[Opening MATERIAL TO PROCESS section]
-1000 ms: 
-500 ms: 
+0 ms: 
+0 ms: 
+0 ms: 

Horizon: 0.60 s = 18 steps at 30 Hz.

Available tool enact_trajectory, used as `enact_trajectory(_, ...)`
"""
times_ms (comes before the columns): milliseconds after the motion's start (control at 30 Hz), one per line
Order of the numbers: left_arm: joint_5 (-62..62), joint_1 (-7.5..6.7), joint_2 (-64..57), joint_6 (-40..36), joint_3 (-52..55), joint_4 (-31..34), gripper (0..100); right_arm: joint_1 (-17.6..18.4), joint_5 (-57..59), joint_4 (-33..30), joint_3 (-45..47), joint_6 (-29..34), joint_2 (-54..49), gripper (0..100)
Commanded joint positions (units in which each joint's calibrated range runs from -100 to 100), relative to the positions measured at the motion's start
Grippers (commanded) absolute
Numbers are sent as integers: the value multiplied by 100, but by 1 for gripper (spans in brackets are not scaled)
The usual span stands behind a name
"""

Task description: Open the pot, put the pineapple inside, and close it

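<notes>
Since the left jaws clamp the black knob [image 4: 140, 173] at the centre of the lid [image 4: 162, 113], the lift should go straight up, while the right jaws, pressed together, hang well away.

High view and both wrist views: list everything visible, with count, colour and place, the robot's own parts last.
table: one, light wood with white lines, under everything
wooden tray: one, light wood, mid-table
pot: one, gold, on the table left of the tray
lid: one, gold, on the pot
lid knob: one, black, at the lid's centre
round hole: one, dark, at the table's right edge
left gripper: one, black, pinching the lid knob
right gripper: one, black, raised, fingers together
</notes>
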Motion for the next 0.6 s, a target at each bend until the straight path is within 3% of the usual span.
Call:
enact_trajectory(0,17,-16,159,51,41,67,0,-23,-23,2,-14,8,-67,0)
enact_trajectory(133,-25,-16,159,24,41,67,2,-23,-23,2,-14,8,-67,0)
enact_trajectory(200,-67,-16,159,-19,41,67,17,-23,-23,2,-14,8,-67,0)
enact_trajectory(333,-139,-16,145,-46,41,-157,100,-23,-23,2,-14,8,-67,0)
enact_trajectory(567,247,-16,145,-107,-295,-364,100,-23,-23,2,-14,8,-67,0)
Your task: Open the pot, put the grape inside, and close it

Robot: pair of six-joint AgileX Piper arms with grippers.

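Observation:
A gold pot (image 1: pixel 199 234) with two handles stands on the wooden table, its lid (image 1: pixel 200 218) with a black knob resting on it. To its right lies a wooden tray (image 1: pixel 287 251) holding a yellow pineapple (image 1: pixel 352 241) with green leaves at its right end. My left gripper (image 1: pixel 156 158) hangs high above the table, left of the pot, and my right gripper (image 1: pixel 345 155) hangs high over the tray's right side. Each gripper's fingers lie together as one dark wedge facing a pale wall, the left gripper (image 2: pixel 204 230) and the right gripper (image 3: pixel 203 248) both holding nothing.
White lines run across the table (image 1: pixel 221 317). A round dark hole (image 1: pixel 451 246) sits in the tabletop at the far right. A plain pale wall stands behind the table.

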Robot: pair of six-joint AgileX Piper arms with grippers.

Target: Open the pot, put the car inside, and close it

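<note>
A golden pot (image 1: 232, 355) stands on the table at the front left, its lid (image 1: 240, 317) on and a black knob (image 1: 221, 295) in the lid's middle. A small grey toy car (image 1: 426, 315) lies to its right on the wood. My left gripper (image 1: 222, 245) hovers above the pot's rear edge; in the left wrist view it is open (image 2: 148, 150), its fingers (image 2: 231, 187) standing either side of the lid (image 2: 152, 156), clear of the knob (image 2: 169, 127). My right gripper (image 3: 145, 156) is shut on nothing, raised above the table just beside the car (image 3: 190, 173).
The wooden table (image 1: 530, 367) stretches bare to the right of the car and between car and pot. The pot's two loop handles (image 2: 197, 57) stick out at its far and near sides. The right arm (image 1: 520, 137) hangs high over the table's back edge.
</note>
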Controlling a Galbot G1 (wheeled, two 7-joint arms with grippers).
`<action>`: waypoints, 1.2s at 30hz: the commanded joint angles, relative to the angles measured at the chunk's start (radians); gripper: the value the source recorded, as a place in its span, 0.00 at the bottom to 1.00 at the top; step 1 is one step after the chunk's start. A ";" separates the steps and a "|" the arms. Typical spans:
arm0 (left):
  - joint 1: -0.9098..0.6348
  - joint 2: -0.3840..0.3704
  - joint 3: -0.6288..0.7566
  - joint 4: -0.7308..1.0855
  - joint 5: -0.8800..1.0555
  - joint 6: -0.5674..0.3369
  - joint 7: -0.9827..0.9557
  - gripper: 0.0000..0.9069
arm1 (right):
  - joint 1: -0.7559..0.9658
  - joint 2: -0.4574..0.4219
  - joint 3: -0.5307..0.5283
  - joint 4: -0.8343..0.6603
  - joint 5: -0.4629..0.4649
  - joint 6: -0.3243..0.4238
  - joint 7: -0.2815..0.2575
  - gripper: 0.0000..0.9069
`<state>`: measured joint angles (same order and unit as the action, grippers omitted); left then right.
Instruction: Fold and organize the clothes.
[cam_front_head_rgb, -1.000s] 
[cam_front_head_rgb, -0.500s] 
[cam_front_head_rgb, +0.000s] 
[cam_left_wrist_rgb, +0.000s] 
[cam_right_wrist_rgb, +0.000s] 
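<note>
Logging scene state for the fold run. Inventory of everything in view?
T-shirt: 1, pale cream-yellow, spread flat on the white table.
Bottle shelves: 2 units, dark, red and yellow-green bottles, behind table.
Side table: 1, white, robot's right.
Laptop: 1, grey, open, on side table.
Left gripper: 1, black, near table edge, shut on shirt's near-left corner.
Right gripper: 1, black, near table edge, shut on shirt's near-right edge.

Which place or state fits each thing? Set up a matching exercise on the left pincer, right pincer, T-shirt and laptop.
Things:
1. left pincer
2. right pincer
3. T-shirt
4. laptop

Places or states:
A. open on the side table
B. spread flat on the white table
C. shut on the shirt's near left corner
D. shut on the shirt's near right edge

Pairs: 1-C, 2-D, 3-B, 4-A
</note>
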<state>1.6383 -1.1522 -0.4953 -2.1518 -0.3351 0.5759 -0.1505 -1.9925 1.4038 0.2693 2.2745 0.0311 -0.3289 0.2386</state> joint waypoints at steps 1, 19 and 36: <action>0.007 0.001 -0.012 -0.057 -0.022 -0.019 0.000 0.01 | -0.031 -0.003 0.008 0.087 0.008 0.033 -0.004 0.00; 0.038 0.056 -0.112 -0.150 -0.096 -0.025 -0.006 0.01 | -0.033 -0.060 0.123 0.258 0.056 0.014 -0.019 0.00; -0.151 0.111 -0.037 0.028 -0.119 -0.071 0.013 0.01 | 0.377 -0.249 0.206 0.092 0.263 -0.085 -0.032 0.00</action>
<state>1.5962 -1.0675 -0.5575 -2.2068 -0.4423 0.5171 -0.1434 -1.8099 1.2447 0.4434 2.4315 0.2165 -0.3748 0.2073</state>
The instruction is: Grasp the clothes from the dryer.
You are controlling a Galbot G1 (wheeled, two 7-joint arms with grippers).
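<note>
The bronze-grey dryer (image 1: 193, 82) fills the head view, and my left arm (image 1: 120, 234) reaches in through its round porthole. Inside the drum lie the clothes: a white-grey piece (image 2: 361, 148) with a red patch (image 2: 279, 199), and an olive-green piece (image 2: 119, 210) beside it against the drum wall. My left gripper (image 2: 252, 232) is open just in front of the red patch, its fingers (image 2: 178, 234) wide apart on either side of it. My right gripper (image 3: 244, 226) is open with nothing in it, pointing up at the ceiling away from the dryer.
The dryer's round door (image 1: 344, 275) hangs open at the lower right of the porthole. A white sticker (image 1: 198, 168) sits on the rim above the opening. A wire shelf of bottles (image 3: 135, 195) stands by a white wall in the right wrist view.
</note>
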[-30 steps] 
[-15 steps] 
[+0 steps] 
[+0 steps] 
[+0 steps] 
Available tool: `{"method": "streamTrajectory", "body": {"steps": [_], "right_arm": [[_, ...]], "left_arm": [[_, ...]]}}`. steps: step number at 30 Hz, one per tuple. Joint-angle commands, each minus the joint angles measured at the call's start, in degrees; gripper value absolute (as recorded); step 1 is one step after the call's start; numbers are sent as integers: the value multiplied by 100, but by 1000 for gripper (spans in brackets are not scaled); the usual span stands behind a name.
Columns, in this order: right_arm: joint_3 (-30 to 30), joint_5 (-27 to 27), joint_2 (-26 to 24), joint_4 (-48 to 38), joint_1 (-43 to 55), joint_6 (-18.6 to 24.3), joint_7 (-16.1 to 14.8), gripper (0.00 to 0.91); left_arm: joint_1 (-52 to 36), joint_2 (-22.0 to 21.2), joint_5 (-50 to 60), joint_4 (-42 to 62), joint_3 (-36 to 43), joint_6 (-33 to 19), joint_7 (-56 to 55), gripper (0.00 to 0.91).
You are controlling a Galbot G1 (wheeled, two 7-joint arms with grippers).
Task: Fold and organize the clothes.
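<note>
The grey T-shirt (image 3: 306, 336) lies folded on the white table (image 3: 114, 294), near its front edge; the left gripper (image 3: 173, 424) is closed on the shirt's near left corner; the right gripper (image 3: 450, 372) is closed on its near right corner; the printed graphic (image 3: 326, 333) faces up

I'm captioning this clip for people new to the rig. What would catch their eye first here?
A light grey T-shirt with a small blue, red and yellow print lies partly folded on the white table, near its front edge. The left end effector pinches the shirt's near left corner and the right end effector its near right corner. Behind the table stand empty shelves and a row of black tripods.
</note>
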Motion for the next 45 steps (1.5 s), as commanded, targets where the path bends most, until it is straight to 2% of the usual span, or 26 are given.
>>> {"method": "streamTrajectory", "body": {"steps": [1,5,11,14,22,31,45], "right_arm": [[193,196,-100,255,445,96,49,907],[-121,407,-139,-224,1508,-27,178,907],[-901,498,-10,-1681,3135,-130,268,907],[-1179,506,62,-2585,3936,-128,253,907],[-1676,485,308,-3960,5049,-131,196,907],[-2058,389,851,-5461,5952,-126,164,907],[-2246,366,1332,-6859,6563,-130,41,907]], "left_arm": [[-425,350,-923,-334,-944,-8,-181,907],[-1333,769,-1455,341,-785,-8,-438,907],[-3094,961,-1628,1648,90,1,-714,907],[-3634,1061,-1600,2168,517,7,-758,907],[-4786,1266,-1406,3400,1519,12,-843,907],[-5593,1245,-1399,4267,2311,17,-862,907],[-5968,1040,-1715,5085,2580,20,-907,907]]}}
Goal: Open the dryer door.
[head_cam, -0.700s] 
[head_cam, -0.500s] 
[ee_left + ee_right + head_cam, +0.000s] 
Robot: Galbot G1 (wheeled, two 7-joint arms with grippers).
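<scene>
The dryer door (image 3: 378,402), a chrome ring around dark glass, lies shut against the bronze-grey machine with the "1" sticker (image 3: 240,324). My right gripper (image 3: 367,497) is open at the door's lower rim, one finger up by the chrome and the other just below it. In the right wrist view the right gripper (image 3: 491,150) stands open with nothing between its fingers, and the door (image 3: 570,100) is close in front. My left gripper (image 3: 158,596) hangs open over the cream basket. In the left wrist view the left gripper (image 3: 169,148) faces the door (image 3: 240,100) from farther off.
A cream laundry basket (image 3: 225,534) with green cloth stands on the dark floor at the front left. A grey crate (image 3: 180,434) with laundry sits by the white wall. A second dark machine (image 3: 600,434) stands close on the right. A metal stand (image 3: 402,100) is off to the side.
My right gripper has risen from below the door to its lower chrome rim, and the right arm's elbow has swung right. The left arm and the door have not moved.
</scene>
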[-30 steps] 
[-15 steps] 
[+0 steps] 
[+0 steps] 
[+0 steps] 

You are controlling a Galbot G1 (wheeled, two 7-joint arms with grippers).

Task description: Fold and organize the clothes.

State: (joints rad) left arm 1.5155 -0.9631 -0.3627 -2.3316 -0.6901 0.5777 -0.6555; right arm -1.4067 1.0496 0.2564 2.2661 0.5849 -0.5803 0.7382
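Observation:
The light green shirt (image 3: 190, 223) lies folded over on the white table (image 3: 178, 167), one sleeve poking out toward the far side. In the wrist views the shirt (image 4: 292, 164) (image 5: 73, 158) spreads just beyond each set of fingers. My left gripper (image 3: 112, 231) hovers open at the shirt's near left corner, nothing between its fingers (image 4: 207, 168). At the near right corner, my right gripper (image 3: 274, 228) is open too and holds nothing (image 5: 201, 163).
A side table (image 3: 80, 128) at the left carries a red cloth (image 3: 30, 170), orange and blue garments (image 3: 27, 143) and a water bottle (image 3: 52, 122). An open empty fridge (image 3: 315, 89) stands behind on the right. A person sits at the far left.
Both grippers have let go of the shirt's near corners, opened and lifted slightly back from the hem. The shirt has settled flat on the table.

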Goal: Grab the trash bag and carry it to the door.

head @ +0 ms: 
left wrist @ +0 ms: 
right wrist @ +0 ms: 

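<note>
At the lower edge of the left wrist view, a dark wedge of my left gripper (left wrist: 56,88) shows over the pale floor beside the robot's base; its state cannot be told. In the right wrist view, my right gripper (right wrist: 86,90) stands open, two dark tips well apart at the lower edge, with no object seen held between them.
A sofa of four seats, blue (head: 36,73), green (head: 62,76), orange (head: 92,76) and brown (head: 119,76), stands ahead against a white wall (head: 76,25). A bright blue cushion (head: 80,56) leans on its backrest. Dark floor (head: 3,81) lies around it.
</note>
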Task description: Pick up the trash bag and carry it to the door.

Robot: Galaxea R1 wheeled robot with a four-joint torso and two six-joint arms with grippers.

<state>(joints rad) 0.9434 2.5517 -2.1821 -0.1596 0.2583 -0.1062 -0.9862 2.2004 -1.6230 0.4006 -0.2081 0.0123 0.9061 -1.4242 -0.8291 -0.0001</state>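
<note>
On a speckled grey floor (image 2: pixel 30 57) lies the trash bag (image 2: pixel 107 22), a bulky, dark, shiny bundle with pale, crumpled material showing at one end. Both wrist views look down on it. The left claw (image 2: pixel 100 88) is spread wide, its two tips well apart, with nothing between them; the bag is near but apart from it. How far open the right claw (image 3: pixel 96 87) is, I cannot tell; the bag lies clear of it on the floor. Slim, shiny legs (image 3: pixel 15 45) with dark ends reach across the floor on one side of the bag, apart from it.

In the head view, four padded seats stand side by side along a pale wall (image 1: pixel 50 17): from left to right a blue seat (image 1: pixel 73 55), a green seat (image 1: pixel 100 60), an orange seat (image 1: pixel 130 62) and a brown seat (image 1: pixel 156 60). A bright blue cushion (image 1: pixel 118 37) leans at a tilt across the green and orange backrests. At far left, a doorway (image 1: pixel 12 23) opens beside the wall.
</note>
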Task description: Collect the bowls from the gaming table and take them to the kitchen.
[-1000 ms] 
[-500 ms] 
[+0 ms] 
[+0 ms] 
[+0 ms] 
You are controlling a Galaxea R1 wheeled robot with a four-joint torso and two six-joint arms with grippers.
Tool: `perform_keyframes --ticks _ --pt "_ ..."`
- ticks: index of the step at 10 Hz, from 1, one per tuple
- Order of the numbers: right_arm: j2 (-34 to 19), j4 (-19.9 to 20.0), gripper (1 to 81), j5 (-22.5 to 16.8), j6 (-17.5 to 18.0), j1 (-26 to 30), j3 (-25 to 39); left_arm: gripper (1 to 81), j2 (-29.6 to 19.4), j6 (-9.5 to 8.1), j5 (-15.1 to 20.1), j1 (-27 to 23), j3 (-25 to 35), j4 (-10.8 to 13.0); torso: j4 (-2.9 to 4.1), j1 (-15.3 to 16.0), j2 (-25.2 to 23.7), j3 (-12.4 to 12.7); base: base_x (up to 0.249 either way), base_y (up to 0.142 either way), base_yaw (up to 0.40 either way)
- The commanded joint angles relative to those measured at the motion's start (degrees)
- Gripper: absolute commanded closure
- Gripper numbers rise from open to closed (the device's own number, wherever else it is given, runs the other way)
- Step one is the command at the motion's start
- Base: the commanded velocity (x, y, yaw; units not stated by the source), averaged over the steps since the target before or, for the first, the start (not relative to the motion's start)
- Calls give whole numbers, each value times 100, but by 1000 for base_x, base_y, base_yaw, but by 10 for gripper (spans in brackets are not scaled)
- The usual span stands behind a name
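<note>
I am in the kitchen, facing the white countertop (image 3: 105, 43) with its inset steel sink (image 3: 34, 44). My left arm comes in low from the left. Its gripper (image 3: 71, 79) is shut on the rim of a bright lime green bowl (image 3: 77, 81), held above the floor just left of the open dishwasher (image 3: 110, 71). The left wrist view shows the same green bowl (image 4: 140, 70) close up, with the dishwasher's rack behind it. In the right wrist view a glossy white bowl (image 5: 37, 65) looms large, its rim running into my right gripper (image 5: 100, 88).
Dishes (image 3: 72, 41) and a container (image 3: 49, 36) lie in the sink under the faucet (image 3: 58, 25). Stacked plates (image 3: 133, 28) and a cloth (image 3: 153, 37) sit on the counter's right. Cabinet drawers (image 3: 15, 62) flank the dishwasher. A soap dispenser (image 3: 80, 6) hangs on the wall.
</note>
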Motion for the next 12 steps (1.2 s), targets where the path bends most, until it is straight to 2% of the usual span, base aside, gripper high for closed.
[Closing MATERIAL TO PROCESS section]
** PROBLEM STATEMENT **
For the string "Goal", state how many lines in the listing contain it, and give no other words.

** RESULT FOR THIS TASK **
2